Eleanor glanced over at Anne to see her reaction to this remark. Before the nun had taken vows, she and her husband had owned an apothecary. Her expression was benign.
“He was very generous in sharing his wine and giving me coin for prayer...” Thomas stopped and put his hand to his mouth. “Forgive me, my lady, but I failed to mention one thing I did notice about the merchant. When he jested about his grudge against the priory, I sensed no true rancor but did hear some grief in his words. Perhaps I was mistaken…”
“You are quite right in your observation, Brother. Young Alys, although she is to be Master Herbert’s wife, wants to marry this glover and has said she will take vows rather than go against her heart. According to her, Master Bernard loves her well in return, but Mistress Jhone claims he is both improvident and greedy.”

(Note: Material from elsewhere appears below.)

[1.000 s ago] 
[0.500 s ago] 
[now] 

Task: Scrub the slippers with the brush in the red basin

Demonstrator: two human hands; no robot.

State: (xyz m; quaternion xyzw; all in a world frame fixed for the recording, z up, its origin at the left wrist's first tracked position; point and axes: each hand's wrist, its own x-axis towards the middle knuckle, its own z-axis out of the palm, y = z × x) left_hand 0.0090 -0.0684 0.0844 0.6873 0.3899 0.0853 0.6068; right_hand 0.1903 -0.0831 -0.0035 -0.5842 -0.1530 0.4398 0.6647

Thomas snorted. “Both men may be beset with the sin of greed, my lady, but, of the two, I did not like what I saw in Master Herbert. He may be well-favored, but he struck me as a cunning man. The glover?” The monk shrugged. “He is a dreamer, for cert, but I might pick Master Glover to be the more trustworthy.”
“I have not met Master Bernard but did meet Master Herbert on my way to the woolmonger’s house. My own impression of the vintner is quite different from yours, but I did not speak with him long.”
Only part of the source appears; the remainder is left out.